The International Olympic Committee (IOC) cleared the way Saturday for New Zealand weightlifter Laurel Hubbard, a man competing as a woman, to participate in the Tokyo Olympics.

Hubbard will be the first transgender athlete to compete in the Olympic games.

“The rules for qualification have been established by the International Weightlifting Federation before the qualifications started,” IOC chief Thomas Bach said via Reuters. “These rules apply, and you cannot change rules during ongoing competitions.”

Bach stipulated, however, that the IOC will review the rules allowing Hubbard to compete at the Olympics.

“The IOC is in an inquiry phase with all different stakeholders… to review these rules and finally to come up with some guidelines, which cannot be rules because this is a question where there is no one-size-fits-all solution,” he explained. “It differs from sport to sport.”

Hubbard’s inclusion has not come without protest, both from athletes and the public. Much of the criticism has centered on the fact that, despite the IOC’s testosterone rules and other provisions currently in place, trans women (biological males) still retain significant biological advantages.

As noted in the Economist:

Sex is one of the most powerful and consistent predictors of performance. Males have significant advantages over females in nearly every sport (see chart).

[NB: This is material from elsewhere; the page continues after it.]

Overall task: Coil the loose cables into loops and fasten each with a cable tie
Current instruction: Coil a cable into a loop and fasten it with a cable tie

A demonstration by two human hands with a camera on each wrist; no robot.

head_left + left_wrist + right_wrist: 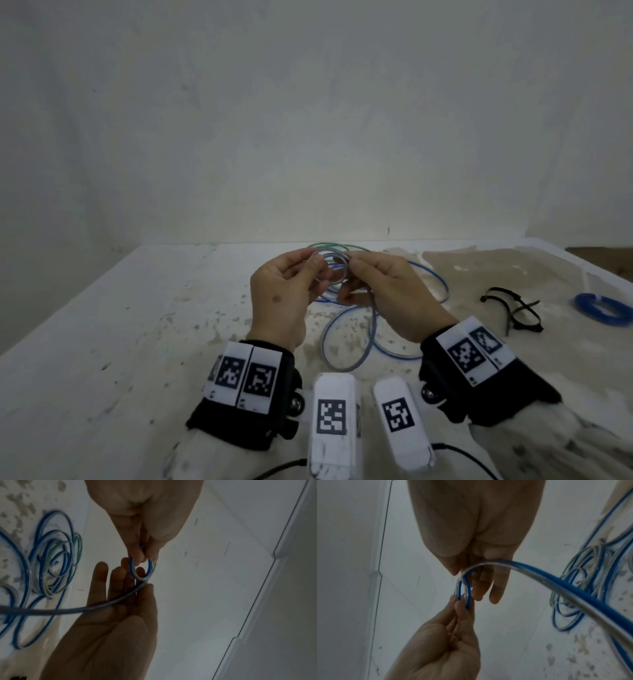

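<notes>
A blue-and-clear cable is wound into a small coil (337,271) held above the table between both hands. My left hand (317,265) pinches the coil's left side, thumb against fingers. Its right side is pinched by my right hand (350,270). In the left wrist view the right hand (145,556) grips the coil (143,573) from above while the left thumb (149,588) presses the trailing cable onto the fingers. The right wrist view shows the coil (464,593) and the cable's free length (556,582) running down to the table. Loose blue, grey and green cable loops (346,342) lie below.
Black cable ties (510,308) lie on the table at right. Beyond them, near the right edge, sits a coiled blue cable bundle (603,308). The white, stained table (102,308) ends at a pale wall behind. More tangled loops (54,563) lie behind the hands.
</notes>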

In running, they are consistently around 10 percent faster than females, whether in sprints or the marathon. In Ms. Hubbard’s sport of Olympic weightlifting, the gap is 25 percent or more, even after correcting for an athlete’s size. The Olympic record for females in the 69kg bodyweight category, for instance, is a total of 286kg. For males of the same weight, it is 357kg. Some teenage males outperform women’s world-record holders. Without sex categories, females would be absent from most elite sport.

The male sporting advantage is rooted in biology. Males have bigger muscles than females. With no need to accommodate childbirth, their skeletons are better adapted for running. They are taller, have denser bones, bigger hearts and higher levels of hemoglobin, the molecule which shuttles oxygen around the body. Those advantages stem from male puberty, during which levels of testosterone—the main male sex hormone and the original anabolic steroid—rise sharply. With the importance of testosterone in mind, the International Olympic Committee ruled in 2015 that trans women would be allowed to compete in women’s events provided that they took drugs to suppress their testosterone levels for at least a year before the competition. The hope was that would remove the male advantage, allowing trans women to compete in their preferred category while keeping things fair for the biological females against whom they would be competing.

But … recent scientific reviews—aggregating data from other studies—suggest the IOC’s compromise does not work, because many of the advantages conferred by male puberty are permanent. One of the papers found that testosterone suppression does indeed reduce hemoglobin levels to those often found in females. But both found that the effect on strength and muscle size was far smaller—perhaps around 5%, even after more than a year of suppression. That is far less than the advantage granted by being male in the first place. And no amount of hormone therapy can reduce the size of an athlete’s body. Last year, such evidence persuaded World Rugby that it was both unsafe and unfair to let trans women play in the international women’s game. The IOC, for its part, says it is reviewing the evidence, but that amending the rules so soon before the Tokyo Games would be unfair. It has promised new guidelines once the Olympics are over.

Eight U.S. states have recently enacted laws banning biological males from competing in girls’ and women’s sports.